There are a number of recommendations for ways of doing this—jot ideas on sticky notes and rearrange them into blocks of content, create an outline in Microsoft Word, or even scribble thoughts on the back of a napkin. Regardless of how you do it, the goal is to concentrate on the content before you worry about how things look.
With that said, Microsoft Office themes and PowerPoint templates give you a lot of power and flexibility so you don’t have to worry so much about how things look as you’re creating your content. A good theme or template can help make that happen, because nearly everything in a presentation is affected by one or more theme elements.
In this chapter, you’ll start creating a presentation based on a variant of an existing theme, and then you’ll tweak the layout to better suit your needs. You’ll learn how to change colors and font themes as well as create your own customized layout. You’ll also learn how to add graphics to a slide master.
To complete the exercises in this chapter, you need the practice files contained in the Chapter12 practice file folder. For more information, see Download the practice files in this book’s Introduction.
Like all the other Office Home and Student 2013 applications, PowerPoint uses the new Start user interface, complete with a thumbnail gallery and dynamic previews of available themes. The themes that appear might vary a bit depending upon whether you’re signed into Office. Either way, PowerPoint 2013 takes the theme preview concept a step further—each theme now has variations where the fonts or colors have been changed. These are called variants, and they’re displayed in the preview windows. You can select a variant to quickly change the look and feel of a theme or template.
In this exercise, you’ll start a new presentation based on a theme variant.
You don’t need any practice files to complete this exercise. Just start PowerPoint and follow the steps.
On the PowerPoint Start screen, click the Retrospect theme thumbnail to open the Preview window.
In the Preview window, click the blue variant.
Click the arrows next to More Images to view how the blue variant looks on some sample content.
Click Create to create a new presentation based on the blue variant of the Retrospect theme.
You won’t always start from scratch when creating a presentation. In fact, you’ll often begin with a presentation you’ve already done. That’s not a problem, because you can apply a theme and its variants to your slides from the Design tab in PowerPoint. You can even right-click the thumbnails in the Themes and Variants galleries to apply them to specific slides in the presentation.
In this exercise, you’ll apply a theme and a variant to an existing presentation.
You need the SampleContentA_start presentation located in the Chapter12 practice file folder to complete this exercise. Open the SampleContentA_start presentation, and save it as SampleContentA. Then follow the steps.
In the slide thumbnails pane on the left side of the PowerPoint workspace, click slide 2 so you can view how changing the theme affects the sample content.

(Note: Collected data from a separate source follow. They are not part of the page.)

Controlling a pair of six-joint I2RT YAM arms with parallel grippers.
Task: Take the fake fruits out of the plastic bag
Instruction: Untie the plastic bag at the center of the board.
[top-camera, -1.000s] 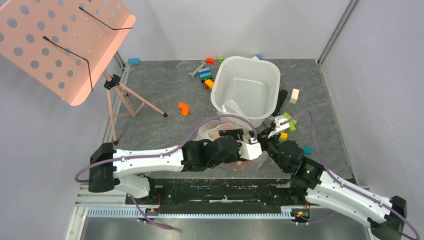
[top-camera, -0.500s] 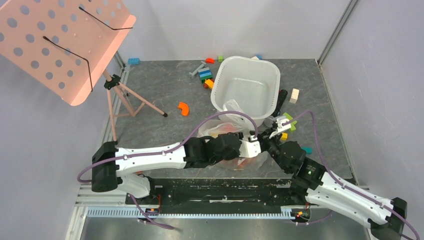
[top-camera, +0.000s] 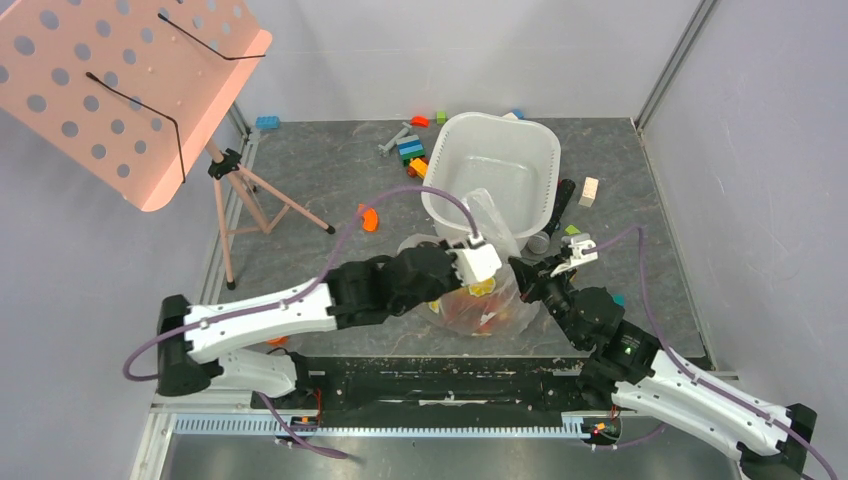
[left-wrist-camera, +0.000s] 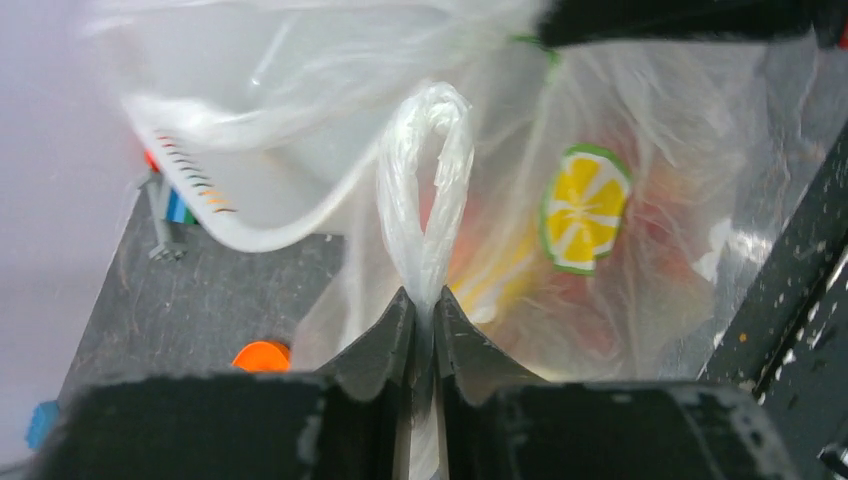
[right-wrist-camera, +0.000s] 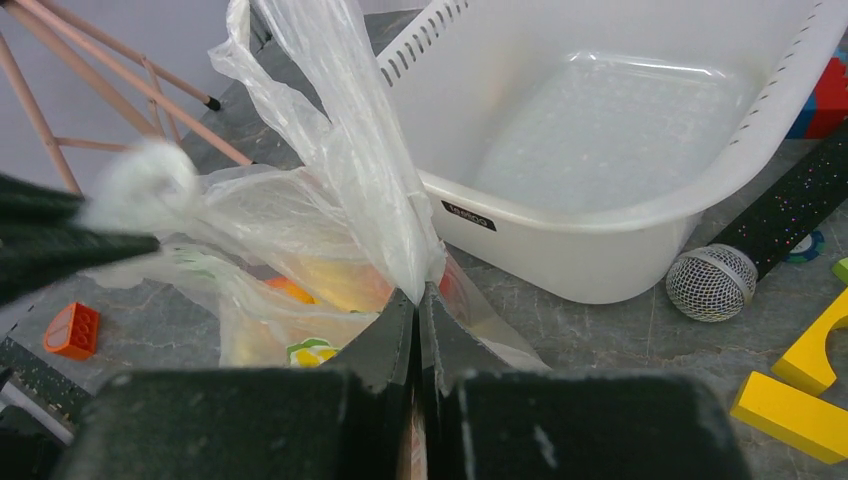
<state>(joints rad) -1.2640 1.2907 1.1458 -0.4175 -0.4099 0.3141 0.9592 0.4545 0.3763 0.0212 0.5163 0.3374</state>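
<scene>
**Spotter:** Fruits (top-camera: 480, 310) are sitting low in the plastic bag (top-camera: 505, 298). The bag is hanging between your two arms, just in front of the white basin (top-camera: 490, 170). I cannot tell whether its bottom is touching the table (top-camera: 320, 165).

**Operator:** What are the jaws doing?

**Spotter:** Your left gripper (left-wrist-camera: 425, 300) is pinching a loop handle (left-wrist-camera: 430, 150), jaws pressed together on the twisted film. The loop is standing straight up, away from the fingertips. Your right gripper (right-wrist-camera: 418, 295) is squeezing the film on the other side of the bag the same way.

**Operator:** Which way are the fruits lying from them?

**Spotter:** Below and between both pinch points, as I am judging it. The mouth is running across from one grip to the other, so neither arm is free to reach in. From above, your left gripper is hanging more directly over the pile, and your right is sitting at the bag's right edge.

**Operator:** Any writing?

**Spotter:** A lemon slice (left-wrist-camera: 583, 210) with a green rim is showing through the film, with no lettering on it. A small dark label (right-wrist-camera: 465, 214) is sitting on the basin wall, but the print is too small for me to read.
</scene>
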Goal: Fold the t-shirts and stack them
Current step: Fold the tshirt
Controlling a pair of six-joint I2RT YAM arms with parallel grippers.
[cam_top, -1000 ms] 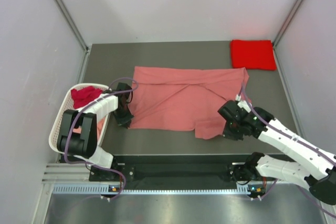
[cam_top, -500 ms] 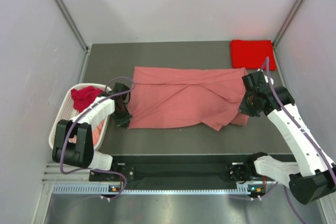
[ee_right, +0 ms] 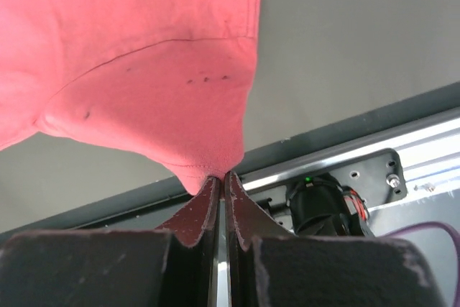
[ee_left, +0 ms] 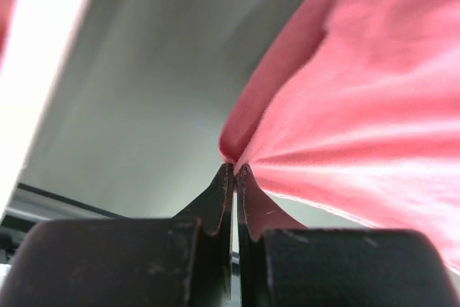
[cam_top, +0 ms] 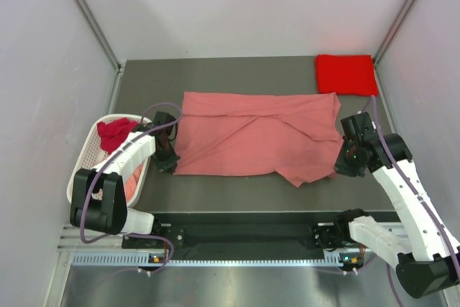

Click the Design tab, and then in the Themes gallery, click the Retrospect theme to apply it to the presentation.
In the Variants gallery, click the blue variant to apply it to all slides in the presentation.
Select the title slide (slide 1) in the slide thumbnails pane.
In the Variants gallery, right-click the gray variant and choose Apply to Selected Slides to apply this variant to the title slide only.
Click the blue variant again to reapply the color change to the title slide.
Every theme, even the blank Office theme, has a set of colors, fonts, and effects built in. And since every template is based on a theme, the colors, fonts, and effects are also built into every template. Of course, because every PowerPoint file is based on a template or a theme, the colors, fonts, and effects sets are built into every presentation as well.
As shown in the two previous exercises, applying a theme to a presentation can completely change its appearance. This is because the slide master and layouts are part of the theme, and they affect how the content is positioned on the slides. You’ll learn more about this in upcoming exercises.
For now, it’s most important for you to know that you don’t have to apply an entire theme (the full set of colors, fonts, effects, and slide layouts) to a presentation. You can change the look and feel of a presentation at any time by simply applying different theme colors, fonts, or effects.
You’ll find the theme fonts that are used in a presentation listed on the Home tab in the Font gallery. Click into any text on a slide, and then on the Home tab, click the arrow to open the Fonts list. At the top of the Fonts list are the theme fonts that are used in the presentation.
Heading fonts are generally applied to titles and subtitles, whereas the Body font is used for most other text.
You can choose a different theme font set from the Theme Font gallery by expanding the Variants gallery on the Design tab of the ribbon. If you don’t find a font set you like, you can create your own there as well.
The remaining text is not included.